**YOUR GOAL**
The answer is to be an exact copy of the lines below running from the line with "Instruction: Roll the" down to the line with "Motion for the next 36", both ends included, and nothing more.

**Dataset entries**
-- -- --

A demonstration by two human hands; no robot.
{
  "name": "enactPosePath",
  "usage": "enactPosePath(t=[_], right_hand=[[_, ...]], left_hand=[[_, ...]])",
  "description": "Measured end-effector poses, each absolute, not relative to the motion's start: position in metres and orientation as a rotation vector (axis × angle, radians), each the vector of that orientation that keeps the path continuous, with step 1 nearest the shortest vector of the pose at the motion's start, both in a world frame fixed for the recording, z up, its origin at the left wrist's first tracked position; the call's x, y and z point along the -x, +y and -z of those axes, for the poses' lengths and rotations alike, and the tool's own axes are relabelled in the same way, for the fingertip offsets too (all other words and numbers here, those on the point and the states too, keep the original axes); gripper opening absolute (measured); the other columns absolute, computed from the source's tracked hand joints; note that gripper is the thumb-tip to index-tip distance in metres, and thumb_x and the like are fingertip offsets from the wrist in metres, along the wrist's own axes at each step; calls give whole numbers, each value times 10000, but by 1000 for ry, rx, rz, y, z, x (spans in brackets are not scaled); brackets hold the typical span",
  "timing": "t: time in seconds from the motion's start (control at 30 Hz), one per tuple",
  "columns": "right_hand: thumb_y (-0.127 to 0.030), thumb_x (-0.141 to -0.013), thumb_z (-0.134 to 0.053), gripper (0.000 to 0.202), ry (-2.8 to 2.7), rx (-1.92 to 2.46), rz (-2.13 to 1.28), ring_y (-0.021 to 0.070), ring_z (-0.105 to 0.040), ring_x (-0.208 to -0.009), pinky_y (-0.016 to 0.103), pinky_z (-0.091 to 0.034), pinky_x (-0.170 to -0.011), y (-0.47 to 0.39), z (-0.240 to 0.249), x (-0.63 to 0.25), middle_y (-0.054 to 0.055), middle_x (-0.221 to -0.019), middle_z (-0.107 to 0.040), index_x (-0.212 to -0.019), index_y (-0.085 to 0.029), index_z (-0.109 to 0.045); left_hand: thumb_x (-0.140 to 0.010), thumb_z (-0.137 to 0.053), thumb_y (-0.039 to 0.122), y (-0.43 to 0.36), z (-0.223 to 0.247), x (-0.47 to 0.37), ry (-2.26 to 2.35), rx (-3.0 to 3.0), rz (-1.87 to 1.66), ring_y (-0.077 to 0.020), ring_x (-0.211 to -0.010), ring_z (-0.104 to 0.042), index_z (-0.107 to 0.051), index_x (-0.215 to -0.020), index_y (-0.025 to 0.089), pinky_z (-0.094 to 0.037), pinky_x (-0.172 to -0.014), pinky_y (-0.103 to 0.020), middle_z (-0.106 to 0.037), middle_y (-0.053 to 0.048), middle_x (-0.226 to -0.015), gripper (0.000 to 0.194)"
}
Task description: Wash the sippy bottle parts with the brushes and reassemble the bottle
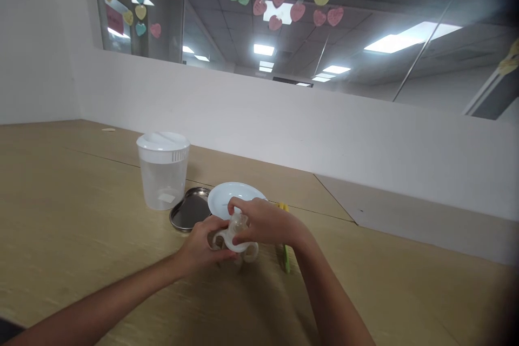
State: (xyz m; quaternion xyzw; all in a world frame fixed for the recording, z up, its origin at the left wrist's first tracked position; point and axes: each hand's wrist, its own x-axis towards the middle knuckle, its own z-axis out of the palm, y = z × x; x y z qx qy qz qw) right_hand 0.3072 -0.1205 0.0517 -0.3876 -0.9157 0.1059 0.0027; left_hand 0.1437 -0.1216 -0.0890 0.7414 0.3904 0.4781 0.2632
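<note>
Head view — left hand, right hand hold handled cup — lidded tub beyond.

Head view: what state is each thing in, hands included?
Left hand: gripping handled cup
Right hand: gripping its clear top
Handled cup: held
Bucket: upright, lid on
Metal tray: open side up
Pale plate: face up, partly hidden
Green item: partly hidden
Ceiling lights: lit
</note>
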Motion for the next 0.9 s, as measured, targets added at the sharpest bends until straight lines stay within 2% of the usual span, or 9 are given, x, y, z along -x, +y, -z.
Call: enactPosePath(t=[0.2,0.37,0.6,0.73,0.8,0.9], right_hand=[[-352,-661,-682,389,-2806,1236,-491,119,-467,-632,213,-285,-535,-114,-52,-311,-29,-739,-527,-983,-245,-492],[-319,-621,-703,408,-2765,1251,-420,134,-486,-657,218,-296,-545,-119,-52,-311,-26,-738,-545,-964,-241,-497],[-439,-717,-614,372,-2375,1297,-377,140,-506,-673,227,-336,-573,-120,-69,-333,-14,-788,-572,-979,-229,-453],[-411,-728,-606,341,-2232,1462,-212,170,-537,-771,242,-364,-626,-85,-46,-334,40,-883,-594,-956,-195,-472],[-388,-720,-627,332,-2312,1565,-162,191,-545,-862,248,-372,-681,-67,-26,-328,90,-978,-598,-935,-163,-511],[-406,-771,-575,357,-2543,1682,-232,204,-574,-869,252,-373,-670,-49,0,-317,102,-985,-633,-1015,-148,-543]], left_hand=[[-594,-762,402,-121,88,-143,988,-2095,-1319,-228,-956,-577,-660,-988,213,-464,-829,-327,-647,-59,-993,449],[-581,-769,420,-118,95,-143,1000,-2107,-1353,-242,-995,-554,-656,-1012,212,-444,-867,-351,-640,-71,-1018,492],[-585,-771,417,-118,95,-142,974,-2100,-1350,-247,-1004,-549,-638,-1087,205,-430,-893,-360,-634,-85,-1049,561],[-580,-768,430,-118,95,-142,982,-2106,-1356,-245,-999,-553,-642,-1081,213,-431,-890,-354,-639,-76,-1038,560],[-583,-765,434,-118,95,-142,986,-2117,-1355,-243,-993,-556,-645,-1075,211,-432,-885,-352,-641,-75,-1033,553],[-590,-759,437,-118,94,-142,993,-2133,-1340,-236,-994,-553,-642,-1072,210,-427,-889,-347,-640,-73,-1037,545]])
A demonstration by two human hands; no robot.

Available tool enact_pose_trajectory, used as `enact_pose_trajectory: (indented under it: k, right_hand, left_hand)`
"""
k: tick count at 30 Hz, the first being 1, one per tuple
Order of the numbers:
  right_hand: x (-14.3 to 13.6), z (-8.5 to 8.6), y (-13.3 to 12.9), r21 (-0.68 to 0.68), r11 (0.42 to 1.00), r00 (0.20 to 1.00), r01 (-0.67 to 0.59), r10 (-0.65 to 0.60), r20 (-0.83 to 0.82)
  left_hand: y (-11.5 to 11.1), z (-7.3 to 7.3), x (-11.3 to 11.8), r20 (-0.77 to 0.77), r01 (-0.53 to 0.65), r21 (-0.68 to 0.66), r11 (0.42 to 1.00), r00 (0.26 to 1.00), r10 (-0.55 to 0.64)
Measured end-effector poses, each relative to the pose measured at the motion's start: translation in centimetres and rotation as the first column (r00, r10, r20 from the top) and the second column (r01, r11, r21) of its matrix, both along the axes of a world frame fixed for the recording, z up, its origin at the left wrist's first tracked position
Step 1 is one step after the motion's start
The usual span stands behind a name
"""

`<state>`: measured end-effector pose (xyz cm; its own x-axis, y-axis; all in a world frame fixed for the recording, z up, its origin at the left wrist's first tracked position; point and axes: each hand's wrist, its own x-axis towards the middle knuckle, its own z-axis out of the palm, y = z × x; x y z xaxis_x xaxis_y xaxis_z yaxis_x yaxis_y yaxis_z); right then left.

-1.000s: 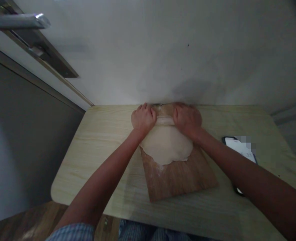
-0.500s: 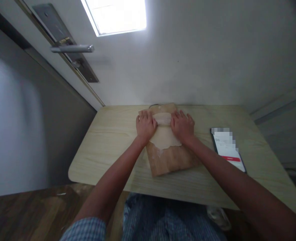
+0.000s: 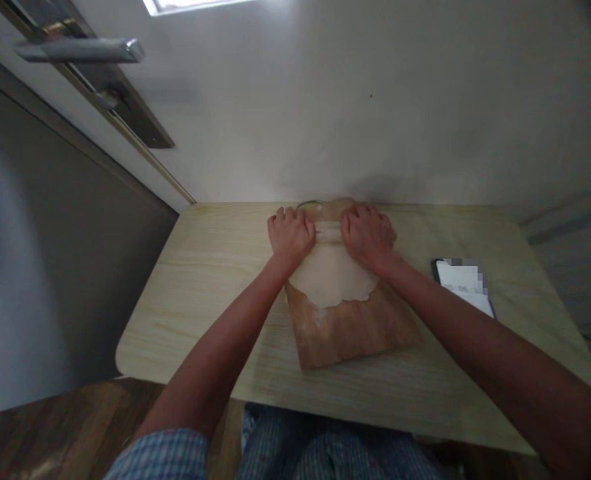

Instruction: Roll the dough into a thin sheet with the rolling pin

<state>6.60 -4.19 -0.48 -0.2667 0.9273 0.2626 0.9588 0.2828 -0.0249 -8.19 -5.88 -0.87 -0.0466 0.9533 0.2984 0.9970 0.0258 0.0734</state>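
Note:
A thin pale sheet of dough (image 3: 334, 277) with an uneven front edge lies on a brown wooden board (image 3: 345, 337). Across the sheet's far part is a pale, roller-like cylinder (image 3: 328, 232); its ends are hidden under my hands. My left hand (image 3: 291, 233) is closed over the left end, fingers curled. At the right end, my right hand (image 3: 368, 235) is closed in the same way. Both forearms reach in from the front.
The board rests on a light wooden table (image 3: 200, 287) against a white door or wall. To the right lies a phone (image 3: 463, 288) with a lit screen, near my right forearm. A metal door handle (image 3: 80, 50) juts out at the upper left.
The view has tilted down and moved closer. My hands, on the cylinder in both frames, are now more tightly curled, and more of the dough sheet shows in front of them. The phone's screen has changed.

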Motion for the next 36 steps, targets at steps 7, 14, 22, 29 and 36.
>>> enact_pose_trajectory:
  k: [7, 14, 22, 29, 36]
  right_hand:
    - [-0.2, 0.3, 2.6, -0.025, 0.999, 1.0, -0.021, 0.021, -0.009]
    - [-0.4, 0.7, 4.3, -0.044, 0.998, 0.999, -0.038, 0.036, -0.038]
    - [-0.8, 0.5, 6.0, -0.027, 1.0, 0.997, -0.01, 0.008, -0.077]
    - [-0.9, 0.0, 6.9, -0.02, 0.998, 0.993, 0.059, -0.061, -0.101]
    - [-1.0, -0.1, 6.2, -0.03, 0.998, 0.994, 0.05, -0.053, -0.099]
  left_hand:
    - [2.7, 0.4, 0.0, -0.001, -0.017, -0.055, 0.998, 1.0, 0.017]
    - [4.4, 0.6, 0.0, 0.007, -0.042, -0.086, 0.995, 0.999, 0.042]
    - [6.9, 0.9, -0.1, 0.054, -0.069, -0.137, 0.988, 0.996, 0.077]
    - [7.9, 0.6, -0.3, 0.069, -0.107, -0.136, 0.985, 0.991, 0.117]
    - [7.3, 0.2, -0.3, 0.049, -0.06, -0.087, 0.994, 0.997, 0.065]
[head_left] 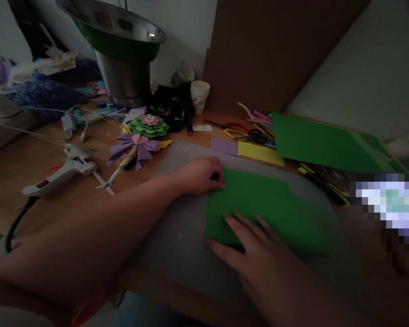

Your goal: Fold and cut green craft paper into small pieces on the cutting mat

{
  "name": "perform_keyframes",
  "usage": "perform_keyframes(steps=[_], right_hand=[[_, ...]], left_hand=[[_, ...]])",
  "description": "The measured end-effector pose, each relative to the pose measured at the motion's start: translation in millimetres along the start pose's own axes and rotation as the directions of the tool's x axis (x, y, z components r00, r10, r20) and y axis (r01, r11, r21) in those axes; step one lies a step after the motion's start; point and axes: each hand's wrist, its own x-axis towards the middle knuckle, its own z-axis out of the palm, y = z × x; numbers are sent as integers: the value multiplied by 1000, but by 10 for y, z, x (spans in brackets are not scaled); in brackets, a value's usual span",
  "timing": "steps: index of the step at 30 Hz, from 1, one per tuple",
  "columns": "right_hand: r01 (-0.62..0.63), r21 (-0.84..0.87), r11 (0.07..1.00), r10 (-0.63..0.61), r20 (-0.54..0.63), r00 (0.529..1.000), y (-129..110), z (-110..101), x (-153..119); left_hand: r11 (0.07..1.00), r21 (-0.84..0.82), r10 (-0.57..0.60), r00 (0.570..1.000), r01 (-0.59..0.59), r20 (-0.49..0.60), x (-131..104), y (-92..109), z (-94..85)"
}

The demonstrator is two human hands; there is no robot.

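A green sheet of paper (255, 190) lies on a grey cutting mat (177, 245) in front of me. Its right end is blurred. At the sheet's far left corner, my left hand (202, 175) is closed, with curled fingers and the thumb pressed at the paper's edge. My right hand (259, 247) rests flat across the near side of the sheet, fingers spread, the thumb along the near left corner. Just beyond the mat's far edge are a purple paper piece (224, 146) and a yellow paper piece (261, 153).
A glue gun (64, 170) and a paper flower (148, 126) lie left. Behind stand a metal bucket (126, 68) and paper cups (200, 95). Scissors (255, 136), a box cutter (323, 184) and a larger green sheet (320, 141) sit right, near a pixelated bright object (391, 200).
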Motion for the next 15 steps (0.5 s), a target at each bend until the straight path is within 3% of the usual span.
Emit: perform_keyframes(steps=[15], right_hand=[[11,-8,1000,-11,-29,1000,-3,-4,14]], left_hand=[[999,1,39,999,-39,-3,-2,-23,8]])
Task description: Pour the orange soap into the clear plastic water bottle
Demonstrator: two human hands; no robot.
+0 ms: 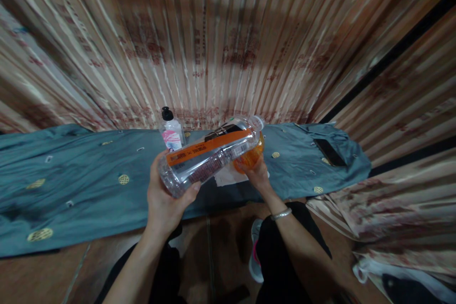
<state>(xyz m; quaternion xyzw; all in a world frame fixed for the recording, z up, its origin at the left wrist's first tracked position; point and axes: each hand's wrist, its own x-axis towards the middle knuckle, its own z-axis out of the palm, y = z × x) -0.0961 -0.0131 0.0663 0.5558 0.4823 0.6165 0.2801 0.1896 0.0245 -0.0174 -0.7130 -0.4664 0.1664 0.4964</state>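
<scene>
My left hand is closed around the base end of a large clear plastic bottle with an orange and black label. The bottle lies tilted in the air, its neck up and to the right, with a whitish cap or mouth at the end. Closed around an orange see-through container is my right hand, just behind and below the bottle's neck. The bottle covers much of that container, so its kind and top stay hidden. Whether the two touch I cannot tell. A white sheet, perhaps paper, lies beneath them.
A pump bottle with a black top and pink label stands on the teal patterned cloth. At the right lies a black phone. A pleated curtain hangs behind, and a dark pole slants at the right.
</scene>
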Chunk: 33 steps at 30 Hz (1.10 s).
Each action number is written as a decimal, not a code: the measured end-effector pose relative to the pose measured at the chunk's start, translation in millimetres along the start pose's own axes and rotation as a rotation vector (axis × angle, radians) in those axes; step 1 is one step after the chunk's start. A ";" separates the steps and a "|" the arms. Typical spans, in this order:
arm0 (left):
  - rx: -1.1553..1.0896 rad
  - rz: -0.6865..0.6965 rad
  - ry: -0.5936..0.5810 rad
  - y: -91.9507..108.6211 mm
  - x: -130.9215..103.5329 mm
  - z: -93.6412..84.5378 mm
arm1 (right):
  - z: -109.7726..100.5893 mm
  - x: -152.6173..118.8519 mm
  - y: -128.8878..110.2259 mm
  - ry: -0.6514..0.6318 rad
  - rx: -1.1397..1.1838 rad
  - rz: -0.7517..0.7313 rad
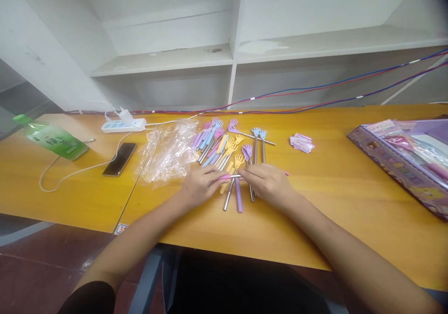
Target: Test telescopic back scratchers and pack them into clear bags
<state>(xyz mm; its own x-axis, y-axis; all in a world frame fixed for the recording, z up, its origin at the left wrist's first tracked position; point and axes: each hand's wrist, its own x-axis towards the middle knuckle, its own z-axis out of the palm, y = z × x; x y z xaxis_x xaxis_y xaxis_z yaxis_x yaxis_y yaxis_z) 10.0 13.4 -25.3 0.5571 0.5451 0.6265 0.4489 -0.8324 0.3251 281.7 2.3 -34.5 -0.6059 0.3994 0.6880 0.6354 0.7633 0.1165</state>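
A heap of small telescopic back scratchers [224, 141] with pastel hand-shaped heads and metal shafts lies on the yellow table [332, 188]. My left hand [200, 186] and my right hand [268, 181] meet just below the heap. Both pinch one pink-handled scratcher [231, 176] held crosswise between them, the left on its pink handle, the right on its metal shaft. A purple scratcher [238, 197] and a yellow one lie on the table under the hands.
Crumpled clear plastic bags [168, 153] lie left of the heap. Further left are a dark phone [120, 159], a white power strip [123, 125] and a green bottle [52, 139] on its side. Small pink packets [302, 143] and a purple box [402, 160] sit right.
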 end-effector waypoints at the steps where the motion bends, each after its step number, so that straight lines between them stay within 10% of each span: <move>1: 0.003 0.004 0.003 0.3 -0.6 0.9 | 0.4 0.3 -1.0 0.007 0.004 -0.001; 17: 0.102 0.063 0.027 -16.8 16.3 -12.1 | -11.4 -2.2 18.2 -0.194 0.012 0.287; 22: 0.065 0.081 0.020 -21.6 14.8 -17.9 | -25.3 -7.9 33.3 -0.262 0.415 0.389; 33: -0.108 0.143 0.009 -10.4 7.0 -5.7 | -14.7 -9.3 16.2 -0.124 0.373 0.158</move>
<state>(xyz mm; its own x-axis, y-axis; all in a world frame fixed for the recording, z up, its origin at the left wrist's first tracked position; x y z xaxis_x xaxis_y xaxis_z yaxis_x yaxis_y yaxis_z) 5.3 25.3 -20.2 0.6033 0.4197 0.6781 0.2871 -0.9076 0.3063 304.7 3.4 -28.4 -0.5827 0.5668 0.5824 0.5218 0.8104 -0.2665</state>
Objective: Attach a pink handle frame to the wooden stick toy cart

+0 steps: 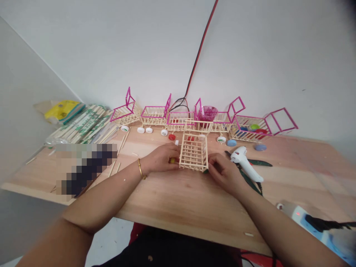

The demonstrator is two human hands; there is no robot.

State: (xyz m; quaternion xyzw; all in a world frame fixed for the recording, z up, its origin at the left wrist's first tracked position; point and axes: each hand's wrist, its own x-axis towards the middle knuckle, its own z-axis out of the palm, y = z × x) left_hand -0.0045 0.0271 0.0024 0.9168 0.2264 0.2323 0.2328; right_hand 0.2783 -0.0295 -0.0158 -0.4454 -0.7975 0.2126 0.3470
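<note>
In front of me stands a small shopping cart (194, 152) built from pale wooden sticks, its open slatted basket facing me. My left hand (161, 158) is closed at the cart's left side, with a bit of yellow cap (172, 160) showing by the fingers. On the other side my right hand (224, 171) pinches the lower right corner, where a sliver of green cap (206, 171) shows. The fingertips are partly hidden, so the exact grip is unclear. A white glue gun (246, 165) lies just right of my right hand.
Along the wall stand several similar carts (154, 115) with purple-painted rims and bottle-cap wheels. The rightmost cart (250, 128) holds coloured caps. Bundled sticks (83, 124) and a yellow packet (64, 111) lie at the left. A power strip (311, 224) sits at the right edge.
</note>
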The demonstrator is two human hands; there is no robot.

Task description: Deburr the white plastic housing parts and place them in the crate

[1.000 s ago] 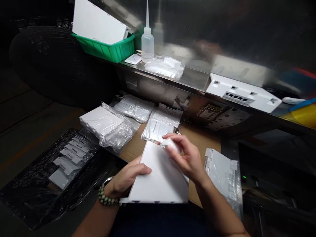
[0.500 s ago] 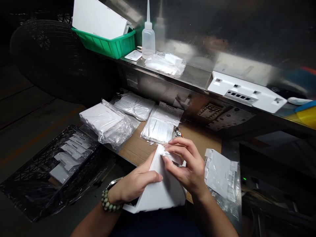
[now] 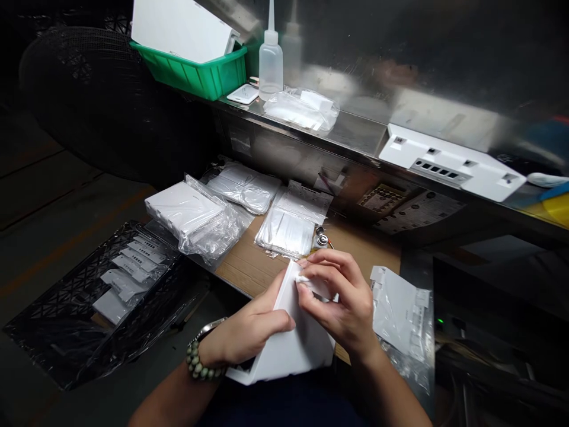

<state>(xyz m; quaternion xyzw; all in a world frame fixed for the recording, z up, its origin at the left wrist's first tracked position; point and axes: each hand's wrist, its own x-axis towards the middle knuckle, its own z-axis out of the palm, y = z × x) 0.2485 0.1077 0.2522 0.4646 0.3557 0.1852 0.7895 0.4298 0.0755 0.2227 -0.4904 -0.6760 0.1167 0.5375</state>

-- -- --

**SOLUTION TO THIS PROBLEM**
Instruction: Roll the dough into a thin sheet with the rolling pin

<state>6.60 -4.19 -0.48 -0.2667 0.9273 0.2626 0.9588 0.2828 -0.0249 -8.19 -5.88 -0.87 -0.0466 0.9533 0.2984 0.9970 0.0258 0.0734</state>
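Note:
A thin pale sheet of dough (image 3: 334, 277) with an uneven front edge lies on a brown wooden board (image 3: 345, 337). Across the sheet's far part is a pale, roller-like cylinder (image 3: 328, 232); its ends are hidden under my hands. My left hand (image 3: 291, 233) is closed over the left end, fingers curled. At the right end, my right hand (image 3: 368, 235) is closed in the same way. Both forearms reach in from the front.
The board rests on a light wooden table (image 3: 200, 287) against a white door or wall. To the right lies a phone (image 3: 463, 288) with a lit screen, near my right forearm. A metal door handle (image 3: 80, 50) juts out at the upper left.
The view has tilted down and moved closer. My hands, on the cylinder in both frames, are now more tightly curled, and more of the dough sheet shows in front of them. The phone's screen has changed.
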
Motion for the next 36 steps, targets at steps 7, 14, 22, 29 and 36.

There is nothing more to this answer.